7. Put in a lot of effort
Many centenarians spend their entire lives working. Lumbreras took part in the Mexican Revolution, which began in 1910. Jones had worked as a babysitter and on a farm. Jessie Gallan, another centenarian who died in 2015 at the age of 109, began working as a milkmaid at the age of 13. She credits her lifetime work ethic to her advanced age. “I always worked hard and rarely took vacations,” she explained.
8. If single, staying away from trouble
Across the board, the thing that seems to unite many of the world’s oldest living women is their relationship history — or lack thereof. Many never married or were single for the vast majority of their lives.
Leandra Becerra Lumbreras, a Mexican woman thought to be the oldest person who ever lived, died in 2014 at the age of 127. She credited her long life to never getting married (and chocolate!). The two most recent women to hold the title of world’s oldest living person — Emma Morano, the current title-holder, and Susannah Mushatt Jones, both spent the majority of their lives without a partner. Jones was briefly married and never had children, and Morano left her abusive husband in 1938. She said she never remarried because “I didn’t want to be dominated by anyone.” Gallan said much of the same. “My secret to a long life has been staying away from men,” she said. “They’re just more trouble than they’re worth.” So did Gough, who lived to be 104. “I never got married or had a boyfriend either,” she said. “That probably had something to do with it.” Well, if that’s what works!
Read More: Secrets to a Happy Life
Gertrude Weaver of Arkansas lived to be 117 years old, thanks to the power of compassion. “Treat people right and treat others the way you want them to treat you.” Gertrude’s sentiment is simple, but it is all too often overlooked in our hectic lives nowadays.
10. Perform push-ups every day
Duranord Veillard, who died at the age of 111, said his secret to living a long and happy life was to get up at 5:00 a.m. every day and do 5 to 7 press-ups.
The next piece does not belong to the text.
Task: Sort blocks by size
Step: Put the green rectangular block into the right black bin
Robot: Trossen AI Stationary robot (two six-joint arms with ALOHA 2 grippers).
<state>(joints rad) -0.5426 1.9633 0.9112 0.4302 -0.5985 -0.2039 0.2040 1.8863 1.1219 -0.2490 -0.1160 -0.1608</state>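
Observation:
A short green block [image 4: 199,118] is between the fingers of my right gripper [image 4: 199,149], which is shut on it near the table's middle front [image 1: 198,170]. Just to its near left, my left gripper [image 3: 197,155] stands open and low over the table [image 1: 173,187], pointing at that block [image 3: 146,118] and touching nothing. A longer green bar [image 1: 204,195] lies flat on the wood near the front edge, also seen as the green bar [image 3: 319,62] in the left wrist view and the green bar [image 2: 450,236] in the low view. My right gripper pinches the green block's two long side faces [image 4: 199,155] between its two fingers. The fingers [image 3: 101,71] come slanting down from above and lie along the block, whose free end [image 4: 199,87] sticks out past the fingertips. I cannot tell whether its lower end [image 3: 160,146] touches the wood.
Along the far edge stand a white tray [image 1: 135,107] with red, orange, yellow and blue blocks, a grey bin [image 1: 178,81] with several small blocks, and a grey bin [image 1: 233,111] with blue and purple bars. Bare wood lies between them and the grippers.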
Aside from his fitness program, he also ate a nutritious breakfast of oatmeal, fruit, and a cup of tea every morning, and completed the day with fish and veggies. He was certainly doing something right as a grandfather to 12 and great-grandfather to 14.
Knitting has long been recognized for its healing properties. Alfred Date, who died at the age of 110, spent much of his last years creating small sweaters for injured penguins. Yes, you read that correctly. Alfred’s knitting skills were so well recognized that two nurses from the Philip Island Penguin Foundation approached him about making sweaters for penguins afflicted by an oil leak. As if it wasn’t enough, he also made jumpers for his human companions.
12. Be relax and calm
Mary Francis Carruba, who turned 100 last year, claimed she reached the milestone by doing the opposite. “I was always relax bird,” she confessed. “That’s the secret to living longer – be relax and calm.”